** Dataset section **

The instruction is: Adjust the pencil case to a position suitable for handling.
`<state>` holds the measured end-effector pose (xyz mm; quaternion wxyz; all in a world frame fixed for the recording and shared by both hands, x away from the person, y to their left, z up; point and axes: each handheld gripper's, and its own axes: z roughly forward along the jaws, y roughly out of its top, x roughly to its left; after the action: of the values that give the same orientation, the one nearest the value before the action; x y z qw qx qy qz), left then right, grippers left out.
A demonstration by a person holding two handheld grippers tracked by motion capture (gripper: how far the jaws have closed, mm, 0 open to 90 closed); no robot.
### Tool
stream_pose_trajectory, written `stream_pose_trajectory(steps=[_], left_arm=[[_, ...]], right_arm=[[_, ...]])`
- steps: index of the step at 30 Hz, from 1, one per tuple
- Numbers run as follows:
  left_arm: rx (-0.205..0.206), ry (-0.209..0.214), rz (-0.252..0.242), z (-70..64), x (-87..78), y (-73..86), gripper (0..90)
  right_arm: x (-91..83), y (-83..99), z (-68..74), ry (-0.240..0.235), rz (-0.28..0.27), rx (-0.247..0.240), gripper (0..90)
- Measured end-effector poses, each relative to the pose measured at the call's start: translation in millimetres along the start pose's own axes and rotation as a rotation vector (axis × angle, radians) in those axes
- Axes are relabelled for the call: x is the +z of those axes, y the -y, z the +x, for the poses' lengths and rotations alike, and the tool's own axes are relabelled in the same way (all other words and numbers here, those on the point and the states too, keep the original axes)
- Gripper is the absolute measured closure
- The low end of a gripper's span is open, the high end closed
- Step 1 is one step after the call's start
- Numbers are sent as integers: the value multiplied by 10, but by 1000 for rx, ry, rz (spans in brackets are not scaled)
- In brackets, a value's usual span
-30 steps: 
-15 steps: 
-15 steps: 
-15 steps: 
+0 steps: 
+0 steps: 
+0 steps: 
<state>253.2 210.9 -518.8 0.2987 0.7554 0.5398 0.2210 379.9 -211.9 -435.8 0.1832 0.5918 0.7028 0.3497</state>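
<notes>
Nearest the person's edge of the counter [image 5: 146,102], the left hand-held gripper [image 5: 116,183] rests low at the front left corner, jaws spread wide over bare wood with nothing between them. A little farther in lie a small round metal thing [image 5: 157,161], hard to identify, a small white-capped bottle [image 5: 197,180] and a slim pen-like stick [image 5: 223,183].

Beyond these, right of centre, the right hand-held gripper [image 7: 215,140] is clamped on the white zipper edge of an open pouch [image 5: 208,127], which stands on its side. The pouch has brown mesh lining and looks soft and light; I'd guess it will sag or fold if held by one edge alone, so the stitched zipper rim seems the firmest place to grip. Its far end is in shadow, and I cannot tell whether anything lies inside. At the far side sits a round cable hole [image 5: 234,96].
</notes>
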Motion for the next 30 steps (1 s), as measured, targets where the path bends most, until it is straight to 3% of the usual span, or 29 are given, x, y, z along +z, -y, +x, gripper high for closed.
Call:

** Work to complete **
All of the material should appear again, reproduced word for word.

** Answer space **
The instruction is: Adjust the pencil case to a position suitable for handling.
`<state>` holds the measured end-effector pose (xyz mm; quaternion wxyz; all in a world frame fixed for the recording and shared by both hands, x away from the person, y to their left, z up; point and axes: each handheld gripper's, and its own axes: z roughly forward along the jaws, y roughly out of its top, x roughly to its left; after the action: of the values that give the same orientation, the one nearest the value before the action; x y z qw qx qy qz), left then right, grippers left out.
A demonstration by a person holding two handheld grippers tracked by motion capture (gripper: how far the jaws have closed, mm, 0 open to 90 closed); no robot.
### Tool
stream_pose_trajectory, written `stream_pose_trajectory(steps=[_], left_arm=[[_, ...]], right_arm=[[_, ...]])`
- steps: index of the step at 30 Hz, from 1, one per tuple
- Numbers run as follows:
  left_arm: rx (-0.205..0.206), ry (-0.209..0.214), rz (-0.252..0.242), z (-70..64), x (-87..78), y (-73..86), gripper (0..90)
  right_arm: x (-91..83), y (-83..99), z (-68..74), ry (-0.240..0.235), rz (-0.28..0.27), rx (-0.247..0.240), gripper (0..90)
- Measured end-effector poses, each relative to the pose measured at the call's start: translation in millimetres along the start pose's own axes and rotation as a rotation vector (axis × angle, radians) in those axes
- Axes are relabelled for the call: x is the +z of those axes, y the -y, z the +x, for the poses' lengths and rotations alike, and the tool's own axes are relabelled in the same way (all other words and numbers here, those on the point and the states too, keep the original axes)
- Gripper is the absolute measured closure
- The low end of a gripper's span is open, the high end closed
- Step 1 is one step after the call's start
- Numbers are sent as integers: the value multiplied by 10, but by 1000 for rx, ry, rz (spans in brackets are not scaled)
- In brackets, a value's usual span
-30 steps: 
-15 steps: 
-15 steps: 
-15 steps: 
+0 steps: 
+0 steps: 
+0 steps: 
<state>253.2 210.9 -518.8 0.2987 0.7554 0.5398 0.2210 379.9 -211.9 -435.8 0.1832 0.5918 0.7028 0.3497</state>
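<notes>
Nearest the person's edge of the counter [image 5: 146,102], the left hand-held gripper [image 5: 116,183] rests low at the front left corner, jaws spread wide over bare wood with nothing between them. A little farther in lie a small round metal thing [image 5: 157,161], hard to identify, a small white-capped bottle [image 5: 197,180] and a slim pen-like stick [image 5: 223,183].

Beyond these, right of centre, the right hand-held gripper [image 7: 215,140] is clamped on the white zipper edge of an open pouch [image 5: 208,127], which stands on its side. The pouch has brown mesh lining and looks soft and light; I'd guess it will sag or fold if held by one edge alone, so the stitched zipper rim seems the firmest place to grip. Its far end is in shadow, and I cannot tell whether anything lies inside. At the far side sits a round cable hole [image 5: 234,96].
</notes>
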Motion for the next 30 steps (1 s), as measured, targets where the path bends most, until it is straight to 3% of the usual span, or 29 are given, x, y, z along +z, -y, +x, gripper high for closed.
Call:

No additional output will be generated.